Emergent abilities are not unique to AI and can be observed in many complex systems. They are seen in ant colonies. Individual ants have simple behaviors and limited intelligence, but when they work as a colony they can perform complex tasks such as building nests, finding food and defending their colonies. Traffic on highways can exhibit emergent behavior as well, with traffic jams emerging from the interactions between individual vehicles. Even small disruptions in traffic flow, such as a single car braking suddenly, can lead to a ripple effect that causes a traffic jam to form
BIG-bench is a project which consists of 204 tasks, contributed by 444 authors across 132 institutions. Task topics are diverse, drawing problems from linguistics, childhood development, math, common-sense reasoning, biology, physics, social bias, software development, and beyond. BIG-bench focuses on tasks that are believed to be beyond the capabilities of current language model. They evaluate the behavior of LLMs like ChatGPT across model sizes spanning millions to hundreds of billions of parameters.
emoji_movie is a task in the BIG benchmark, in which a sequence of emojis describes a particular movie, and the task is to guess the movie given the sequence. For example, the sequence 👧🐟🐠🐡represents Finding Nemo. Here we can see the performance of BIG-G on emoji_movie at different scales.
As we can see, the model performs quite poorly across scales, which is perhaps unsurprising. Nevertheless, the model appears to be getting slightly better as its size grows. If we extrapolate using just the last few scales, we might expect something like the below graph, where the solid lines are the extrapolations.
However, what we actually find is this.
Once the model surpasses a certain apparent threshold, estimated to be between 10^10 and 10^11 effective parameters, it enters a new phase where it can accomplish the relatively complex task with significantly improved precision. The shift can be described as a catapult effect. This accuracy boost is not the only one to emerge with scale - several other tasks in BIG-bench have been shown to exhibit similar behavior. Somewhat mysteriously, all of these abilities emerge at a similar scale despite being relatively unrelated.
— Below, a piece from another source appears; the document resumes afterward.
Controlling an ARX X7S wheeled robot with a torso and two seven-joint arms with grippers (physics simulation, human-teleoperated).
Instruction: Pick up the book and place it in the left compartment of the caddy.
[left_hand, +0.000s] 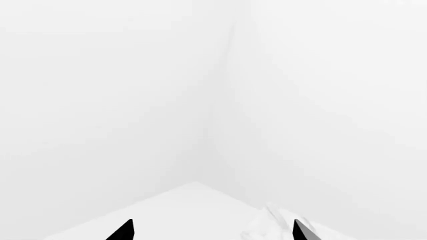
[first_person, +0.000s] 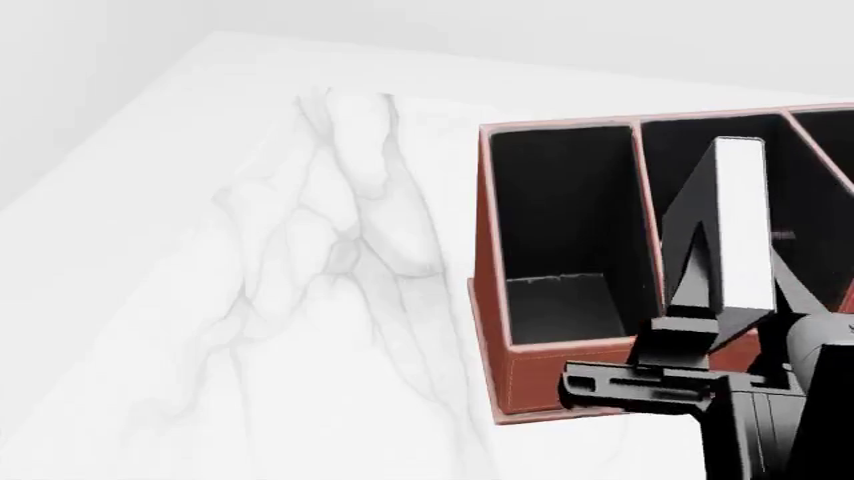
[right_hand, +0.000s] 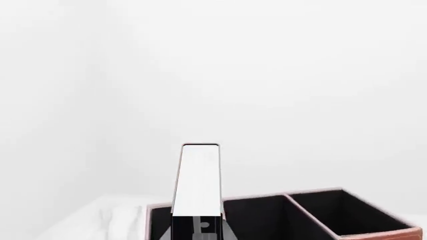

The significant aspect of this phenomenon is that we don't have prior knowledge of its occurrence or the extent of its impact. As a result, while we may attempt to develop new structures or other innovative solutions to address complex natural language problems, we may simply scale up LLMs to larger sizes to solve them. In addition, even if better architectures or other innovations could potentially solve these problems, the continuous advancements in hardware and AI technology suggest that these issues could be resolved with time alone.
So while an LLM like GPT has no understanding of what code it is writing, it can predict the syntax of a given problem in the same way it predicts the next most likely word in a sentence. The emergent abilities of Language Models (LLMs) are rapidly expanding the horizons of natural language processing. The ability of LLMs to recognize complex patterns and relationships within text data has led to the emergence of new abilities such as language understanding, generation, and translation.